_Source material:_
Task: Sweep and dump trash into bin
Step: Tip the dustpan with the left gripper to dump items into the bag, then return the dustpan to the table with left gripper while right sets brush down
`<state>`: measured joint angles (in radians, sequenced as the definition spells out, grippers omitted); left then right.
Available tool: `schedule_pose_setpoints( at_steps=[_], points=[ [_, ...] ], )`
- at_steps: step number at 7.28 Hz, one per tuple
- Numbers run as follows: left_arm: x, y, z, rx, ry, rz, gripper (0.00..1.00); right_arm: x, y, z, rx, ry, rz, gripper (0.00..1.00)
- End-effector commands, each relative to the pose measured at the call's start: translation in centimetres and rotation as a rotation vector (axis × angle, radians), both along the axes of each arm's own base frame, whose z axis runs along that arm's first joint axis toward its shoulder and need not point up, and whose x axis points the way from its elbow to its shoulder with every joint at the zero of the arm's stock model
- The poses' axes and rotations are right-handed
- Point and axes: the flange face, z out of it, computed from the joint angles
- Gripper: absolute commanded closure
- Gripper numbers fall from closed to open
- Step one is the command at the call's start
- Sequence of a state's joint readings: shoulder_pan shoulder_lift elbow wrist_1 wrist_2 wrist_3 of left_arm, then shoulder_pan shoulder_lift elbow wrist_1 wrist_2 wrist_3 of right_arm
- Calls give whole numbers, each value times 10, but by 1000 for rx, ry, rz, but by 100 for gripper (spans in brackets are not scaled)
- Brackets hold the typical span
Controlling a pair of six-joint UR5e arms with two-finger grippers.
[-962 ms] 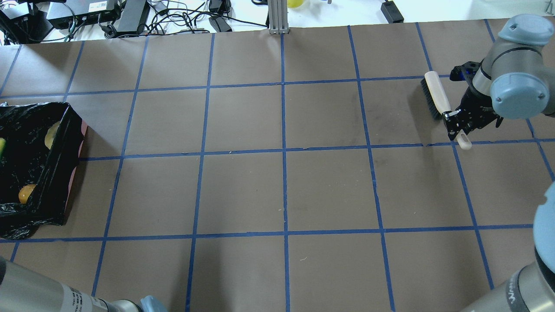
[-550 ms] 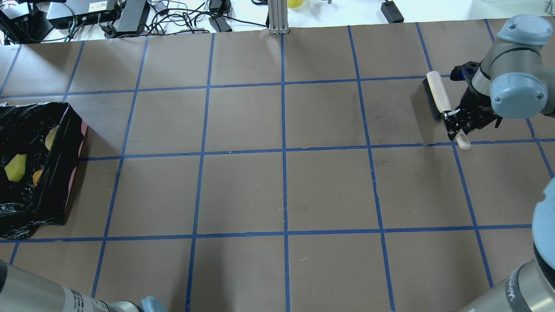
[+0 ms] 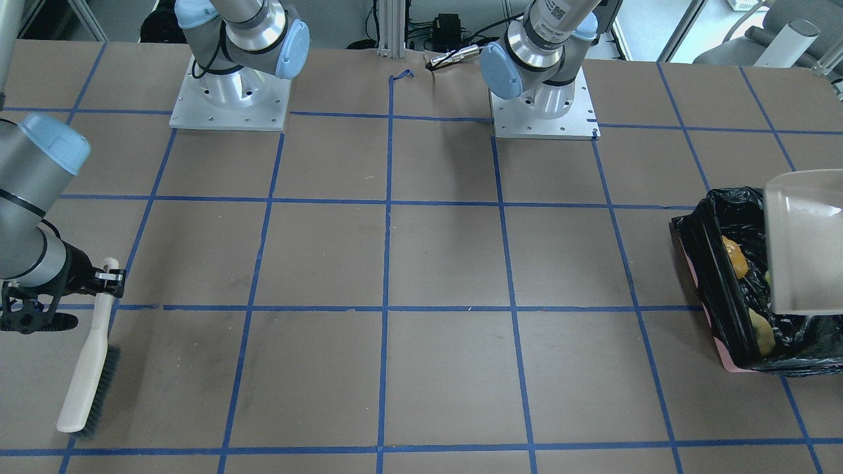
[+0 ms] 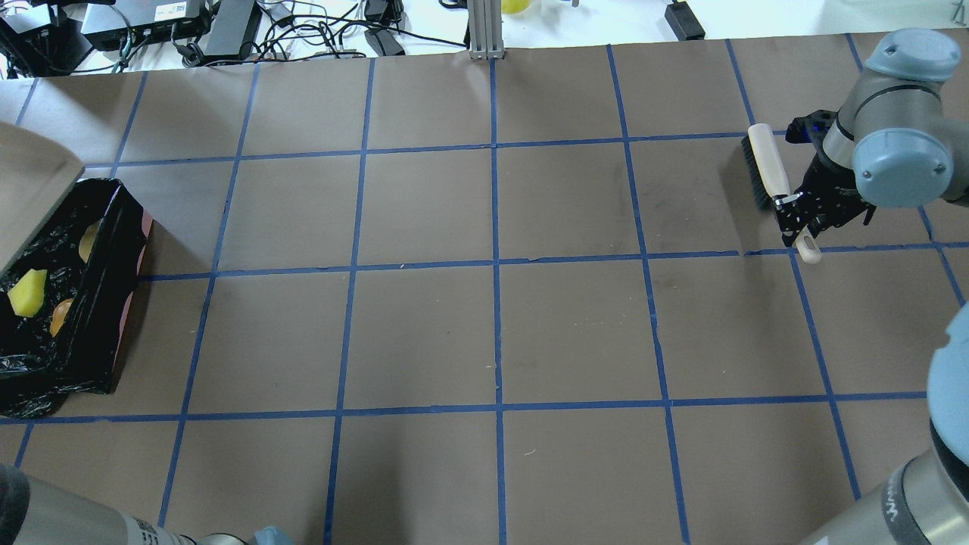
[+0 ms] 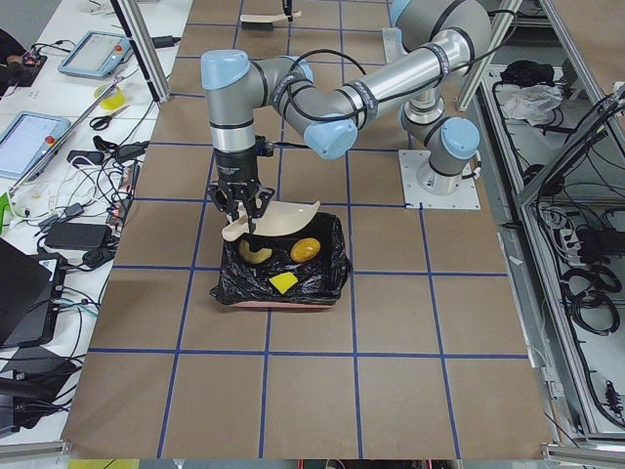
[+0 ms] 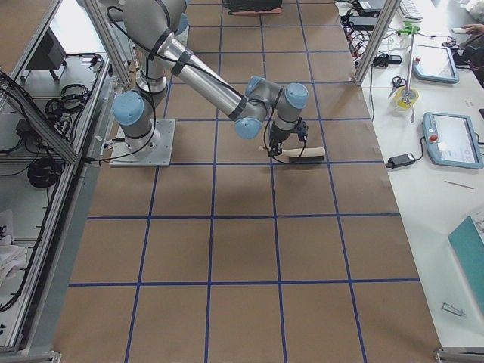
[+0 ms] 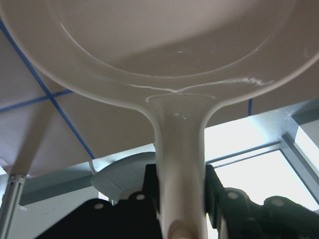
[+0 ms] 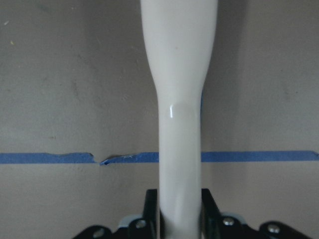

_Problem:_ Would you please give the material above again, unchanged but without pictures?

_Written response:_
Task: Sweep and dump trash into bin
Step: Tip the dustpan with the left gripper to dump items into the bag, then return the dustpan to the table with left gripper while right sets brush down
`<state>`: measured joint angles (in radians, sequenced as the definition spells out, grippers omitted); left then right.
Available tool: `schedule_pose_setpoints( at_steps=[_], points=[ [_, ...] ], )`
- at_steps: step number at 7.28 Hz, one per tuple
- Numbers run as follows: left_arm: x, y, z, rx, ry, rz, gripper (0.00..1.00); right_arm: x, y, z, rx, ry, rz, gripper (0.00..1.00)
- End-effector commands, each relative to the pose measured at the call's start: translation in centimetres and rotation as a rotation vector (axis × angle, radians), both along the axes of each arm's own base frame, whose z axis runs along that arm's first joint axis toward its shoulder and need not point up, and whose x axis points the way from its elbow to its shoulder with every joint at the zero of the arm's stock model
- The poses' axes and rotations are right-handed
- Point and axes: the flange face, z out of it, computed from the joint angles
- Gripper: absolute commanded closure
- Gripper numbers fall from closed to open
- Step one is the command at the call's start
- Sequence of a state's joint readings: shoulder_pan shoulder_lift elbow wrist_1 wrist_2 wrist_3 of left_arm, then shoulder_pan shoulder_lift elbow wrist_1 wrist_2 wrist_3 of right_arm
- Calls give whole numbers, each value times 10, but by 1000 for rx, ry, rz, but by 100 for gripper (spans in brackets are not scaled)
- Brackets hold the typical span
Controlling a pair of six-joint UR5e arms with two-finger grippers.
[-962 ms] 
[-550 ms] 
[+0 ms] 
[+0 ms] 
[+0 ms] 
[+0 ms] 
[+0 ms] 
[+0 ms] 

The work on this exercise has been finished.